Mariano Rivera is clearly one of the best closers of all time.  Brad Lidge is not.  Rivera is famously clutch, and his statistics demonstrate that he is as good as anyone can be in the postseason.  Lidge is not.  But how can we more carefully distinguish between these two relievers?  Why precisely are these two considered polar opposites?

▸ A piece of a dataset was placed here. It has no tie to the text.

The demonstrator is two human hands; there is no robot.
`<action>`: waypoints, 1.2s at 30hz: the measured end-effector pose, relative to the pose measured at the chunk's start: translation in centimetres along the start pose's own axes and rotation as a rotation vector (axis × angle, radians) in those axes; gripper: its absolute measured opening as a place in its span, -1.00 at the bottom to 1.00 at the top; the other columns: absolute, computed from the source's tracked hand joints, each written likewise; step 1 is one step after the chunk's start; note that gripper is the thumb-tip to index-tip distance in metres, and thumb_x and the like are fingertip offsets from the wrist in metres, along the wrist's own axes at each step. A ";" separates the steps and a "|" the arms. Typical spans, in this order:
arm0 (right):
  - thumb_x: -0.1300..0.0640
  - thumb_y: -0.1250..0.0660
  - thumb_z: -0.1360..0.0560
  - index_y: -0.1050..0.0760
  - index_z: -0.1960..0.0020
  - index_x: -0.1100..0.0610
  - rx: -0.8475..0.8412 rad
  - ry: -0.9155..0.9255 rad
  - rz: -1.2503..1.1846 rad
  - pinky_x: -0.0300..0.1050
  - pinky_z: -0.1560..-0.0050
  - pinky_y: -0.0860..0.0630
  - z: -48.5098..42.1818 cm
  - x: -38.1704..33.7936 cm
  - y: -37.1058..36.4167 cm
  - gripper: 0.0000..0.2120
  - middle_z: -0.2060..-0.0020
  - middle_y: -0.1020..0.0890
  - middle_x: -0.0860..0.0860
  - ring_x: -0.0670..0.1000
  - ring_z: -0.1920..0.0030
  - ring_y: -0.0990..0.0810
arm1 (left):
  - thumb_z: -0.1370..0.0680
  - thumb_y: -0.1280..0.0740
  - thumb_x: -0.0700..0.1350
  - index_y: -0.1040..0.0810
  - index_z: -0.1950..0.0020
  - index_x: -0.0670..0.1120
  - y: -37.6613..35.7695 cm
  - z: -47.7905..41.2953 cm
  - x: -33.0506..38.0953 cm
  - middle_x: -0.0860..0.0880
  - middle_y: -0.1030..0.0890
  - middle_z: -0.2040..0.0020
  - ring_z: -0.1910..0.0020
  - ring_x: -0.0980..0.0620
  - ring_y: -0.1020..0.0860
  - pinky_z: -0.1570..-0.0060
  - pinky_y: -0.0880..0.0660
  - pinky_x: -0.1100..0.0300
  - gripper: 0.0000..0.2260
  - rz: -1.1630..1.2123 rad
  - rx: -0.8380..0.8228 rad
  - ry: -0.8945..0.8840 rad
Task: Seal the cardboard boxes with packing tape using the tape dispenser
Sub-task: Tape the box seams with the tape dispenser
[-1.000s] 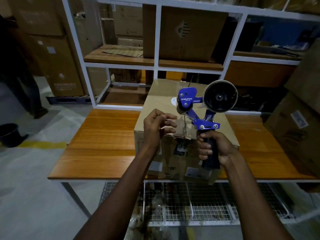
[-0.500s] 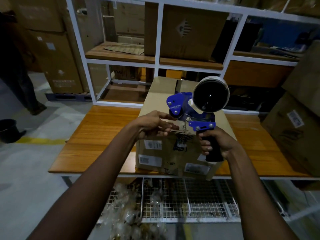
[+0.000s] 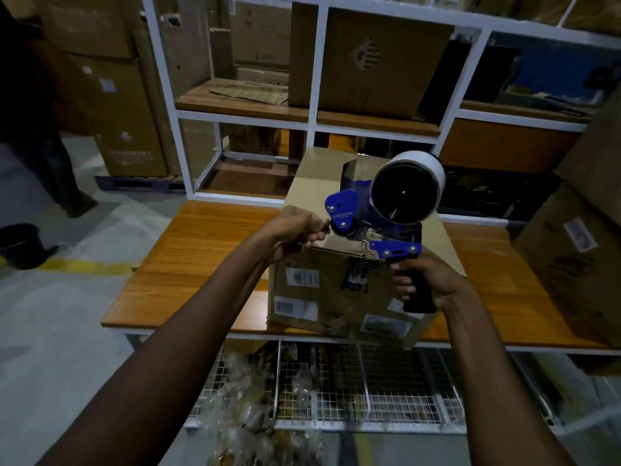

For starters, Rivera has a career ERA of 2.25, while Lidge‘s is 3.56. With relievers, though, ERA is even more effected by chance than it is with most other pitchers. When looking at rate stats, Rivera strikes out 8.3 per 9 innings, to Lidge’s 12.1. He gives 0.5 HR/9, to Lidge’s 0.9. The only great difference in rate stats is in BB/9; Rivera is at 2.1 to Lidge’s 4.1. Still, when it comes to K/BB ratio, Rivera’s is 3.93, Lidge 2.99. Rivera is clearly the better pitcher, especially when the longer stretch of his career is factored in. But the difference is not massive.

Both of these relievers are famous for their postseason performances. Rivera has an ERA of 0.74 in 133.1 postseason innings, while Lidge’s is 2.52 in 39.1. Notice that Lidge has been better in the postseason than he has been in the regular season, though not by quite as large a margin as Rivera. Lidge has blown 4 postseason saves, while Rivera has blown 5. Rivera‘s have even been spectacular, like Lidge. In 1997 in Game 4 of the ALDS, he gave up a game-tying home run to Sandy Alomar, Jr. Completing the save would have won the series. In 2001, Rivera blew the save in Game 7, losing the Series. In 2004, Rivera blew consecutive saves in Games 4 and 5 of the ALCS that would have staved off the greatest collapse in postseason history. Yet Lidge is defined by his blown saves, and Rivera is not. Why is that?

Lidge is a victim of incredibly poor luck. While Rivera gave up a game-tying home run to the immortal Sandy Alomar, Jr. and a game-tying double to Tony Womack, Lidge was victimized by mere mortals Albert Pujols and Alex Rodriguez. Mull that over for a second. Lidge’s most famous blown saves were against the two best players in baseball in the last 5 years. Rivera’s much more forgotten blown saves were against substantially lesser players. In some sense, Lidge’s reputation is contingent upon being on Pujols and Rodriguez’s highlight reels. Second, Lidge is accused of dwelling on his past mistakes and allowing them to affect his future performance. Is that true? Pujols’ home run in 2005 did not preclude Lidge’s good season in 2007 and astounding 2008, but they might have effected his performance in a poor 2006. Rivera, in contrast, had great seasons after each of his blown saves. I have used him as an exemplar of the short memory necessary to be a great athlete.

In the end, they are polar opposites because of how good professional baseball players are. For a second, consider the distribution of baseball talent in the population at large. It is likely a bell curve, with a lot in the middle, a few hopeless, and a few great. The entire MLB is drawn from the great end of the distribution. If I am the exact median baseball players, the distance from Albert Pujols to Yuniesky Betancourt is dwarfed by the distance from Betancourt to me. Yet Betancourt should soon be out of the big leagues. In the end, Rivera is better than Lidge, though not by a lot. But in such a dramatic narrowing of the talent distribution, every little bit gets magnified outrageously. Because of that, Rivera is great, and Lidge is forever a goat.